Are Elections Safe? Obama Officials Warn Democratic Process Is Vulnerable to More Cyberattacks

06_21_jeh_05
Former U.S. Secretary of Homeland Security Jeh Johnson testifies about Russian meddling in the 2016 election before the House Intelligence Committee on Capitol Hill, on June 21. Aaron P. Bernstein/Reuters

Russia and other adversaries will continue to attack the American election infrastructure, and U.S. states need to do more to protect their systems, former Obama officials said Wednesday.

“I do believe that the Russians will continue their activities,” says Michael Daniel, former cybersecurity coordinator for the Obama administration, referring to hacking attacks by Russian intelligence during the 2016 presidential election.

Daniel, who now works in the private sector as president of the Cyber Threat Alliance, says he expects “we will see copy cats as well” because the Russians have “demonstrated to everybody and their cousin that these activities can produce benefits.”

American intelligence agencies concluded that Russia interfered in the U.S. election through a series of hacks and a misinformation campaign.

In early June, a top secret NSA document leaked to The Intercept showed that Russia’s hacking efforts were broader than the intelligence agencies reported. The document showed they had targeted state election infrastructure—particularly companies that provided state election software.

Investigators also found evidence this month that cyber intruders tried to delete or alter voter data in Illinois. Last year 33 states sought help from the Department of Homeland Security to buttress their voting infrastructure against cyberattacks, the agency reports.

Related: Putin is ‘lying’ about Russian meddling, says Obama’s national security adviser Susan Rice

On Wednesday, former Homeland Security Secretary Jeh Johnson questioned what President Donald Trump and Congress are doing about Russia’s interference in the 2016 election during testimony before the House intelligence committee.

“The key question for the president and Congress is, What are we going to do to protect the American people and their democracy from this kind of thing in the future?” Johnson wrote in a statement published ahead of his testimony.

“We must resolve to further strengthen our cybersecurity generally, and the cybersecurity around our political/election process specifically,” Johnson wrote. “There is more to do.”

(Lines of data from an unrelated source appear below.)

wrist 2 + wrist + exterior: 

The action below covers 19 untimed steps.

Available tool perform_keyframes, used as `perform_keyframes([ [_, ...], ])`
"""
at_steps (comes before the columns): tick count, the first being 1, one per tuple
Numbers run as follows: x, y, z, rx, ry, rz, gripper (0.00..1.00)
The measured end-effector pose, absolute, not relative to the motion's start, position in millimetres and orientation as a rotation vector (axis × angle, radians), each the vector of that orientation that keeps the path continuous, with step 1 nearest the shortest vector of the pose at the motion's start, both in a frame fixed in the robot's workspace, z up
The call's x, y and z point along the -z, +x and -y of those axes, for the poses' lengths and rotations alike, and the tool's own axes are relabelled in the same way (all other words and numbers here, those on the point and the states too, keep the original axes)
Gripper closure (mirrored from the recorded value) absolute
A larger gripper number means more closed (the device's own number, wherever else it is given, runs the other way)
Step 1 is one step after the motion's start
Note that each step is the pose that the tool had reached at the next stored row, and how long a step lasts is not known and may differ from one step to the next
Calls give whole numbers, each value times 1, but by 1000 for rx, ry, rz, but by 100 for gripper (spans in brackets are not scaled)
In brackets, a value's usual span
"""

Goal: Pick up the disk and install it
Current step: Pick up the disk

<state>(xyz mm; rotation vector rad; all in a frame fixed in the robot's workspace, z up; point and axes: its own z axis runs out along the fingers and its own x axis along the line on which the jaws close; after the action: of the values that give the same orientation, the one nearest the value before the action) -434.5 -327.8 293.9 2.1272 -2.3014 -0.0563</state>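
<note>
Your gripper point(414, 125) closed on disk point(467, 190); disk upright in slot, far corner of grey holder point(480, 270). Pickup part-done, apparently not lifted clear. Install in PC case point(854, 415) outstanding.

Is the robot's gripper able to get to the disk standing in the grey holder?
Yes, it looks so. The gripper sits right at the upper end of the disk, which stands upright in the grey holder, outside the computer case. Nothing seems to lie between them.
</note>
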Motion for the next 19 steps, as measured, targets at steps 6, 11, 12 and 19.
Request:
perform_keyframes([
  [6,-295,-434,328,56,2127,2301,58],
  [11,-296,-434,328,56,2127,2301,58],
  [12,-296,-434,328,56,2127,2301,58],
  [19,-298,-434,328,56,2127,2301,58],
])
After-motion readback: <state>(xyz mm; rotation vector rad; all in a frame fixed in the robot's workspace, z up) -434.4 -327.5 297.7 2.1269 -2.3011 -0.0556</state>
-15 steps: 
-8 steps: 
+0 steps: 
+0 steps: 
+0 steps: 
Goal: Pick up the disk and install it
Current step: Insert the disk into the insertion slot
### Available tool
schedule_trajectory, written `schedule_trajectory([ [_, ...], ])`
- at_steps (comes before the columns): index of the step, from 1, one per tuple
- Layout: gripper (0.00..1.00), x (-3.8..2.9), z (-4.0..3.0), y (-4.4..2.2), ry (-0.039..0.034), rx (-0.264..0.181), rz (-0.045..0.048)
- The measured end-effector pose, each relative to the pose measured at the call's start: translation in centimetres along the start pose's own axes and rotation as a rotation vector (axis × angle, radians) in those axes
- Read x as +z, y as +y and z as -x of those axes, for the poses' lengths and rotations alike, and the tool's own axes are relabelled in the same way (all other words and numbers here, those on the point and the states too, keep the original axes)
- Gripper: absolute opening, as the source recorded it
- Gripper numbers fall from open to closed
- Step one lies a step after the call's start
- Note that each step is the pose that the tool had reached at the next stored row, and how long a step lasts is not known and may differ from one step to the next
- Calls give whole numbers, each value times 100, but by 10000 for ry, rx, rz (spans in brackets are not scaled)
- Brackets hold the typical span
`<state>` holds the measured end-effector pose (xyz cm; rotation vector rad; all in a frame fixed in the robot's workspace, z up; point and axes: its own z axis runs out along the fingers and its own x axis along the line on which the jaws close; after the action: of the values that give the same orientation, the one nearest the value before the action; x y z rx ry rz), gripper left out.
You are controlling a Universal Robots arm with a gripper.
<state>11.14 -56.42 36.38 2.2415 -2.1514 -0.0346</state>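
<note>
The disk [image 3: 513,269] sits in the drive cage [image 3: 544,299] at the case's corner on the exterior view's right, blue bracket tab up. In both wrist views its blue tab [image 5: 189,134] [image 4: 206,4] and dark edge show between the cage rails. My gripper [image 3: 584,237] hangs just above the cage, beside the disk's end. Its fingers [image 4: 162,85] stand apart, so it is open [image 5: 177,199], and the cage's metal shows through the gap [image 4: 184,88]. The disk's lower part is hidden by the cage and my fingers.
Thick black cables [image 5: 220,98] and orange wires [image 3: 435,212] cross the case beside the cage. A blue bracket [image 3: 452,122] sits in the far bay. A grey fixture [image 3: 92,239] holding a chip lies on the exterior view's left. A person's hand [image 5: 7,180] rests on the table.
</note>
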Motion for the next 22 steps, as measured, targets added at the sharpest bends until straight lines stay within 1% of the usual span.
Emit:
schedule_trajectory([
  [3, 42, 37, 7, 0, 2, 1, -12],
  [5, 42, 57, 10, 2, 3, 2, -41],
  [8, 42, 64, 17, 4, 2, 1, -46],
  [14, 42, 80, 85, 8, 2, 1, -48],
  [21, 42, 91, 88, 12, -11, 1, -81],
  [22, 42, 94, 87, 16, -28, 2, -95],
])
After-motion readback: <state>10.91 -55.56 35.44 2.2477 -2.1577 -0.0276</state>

The Department of Homeland Security (DHS) issued warnings about Russian hacking, Johnson testified, but they didn’t get enough attention, he said. Also, the administration was “very concerned that we would not be perceived as taking sides in the election.”

Daniel, who served in his role during Obama’s second term in office, said that while the administration made great strides in cybersecurity, “the threat continued to evolve” and he “would not argue that our work was done when the administration left.”

As the administration wound down in early January, Obama designated America’s election systems “critical infrastructure,” guaranteeing them protection.

While the Trump administration has continued in Obama’s cybersecurity footsteps, Daniel said, “The election assistance commission should be beefed up and given a mandate to help the states.”

“I think at its root,” Daniel said, “what Jeh [Johnson] is talking about is the fact that states need to invest more in their systems—everything from the security of the voting machines themselves to the security of the voter registration rolls to the reporting system.”

Some of that can be done with federal assistance. “We’re not talking about gigantic sums of dollars on new technology,” he said. “It’s investments in the basics.”

Before Johnson’s testimony, on Tuesday it was revealed that the Department of Homeland Security didn’t run an audit across the state electoral systems to see if any vote tallies were changed.

The key thing is that states have to want and seek help, Daniel said.

“DHS has offered to make itself available to the states at their request,” he said, “to assist them in looking at their systems and providing information and assistance in what they can do to improve the security of those systems.”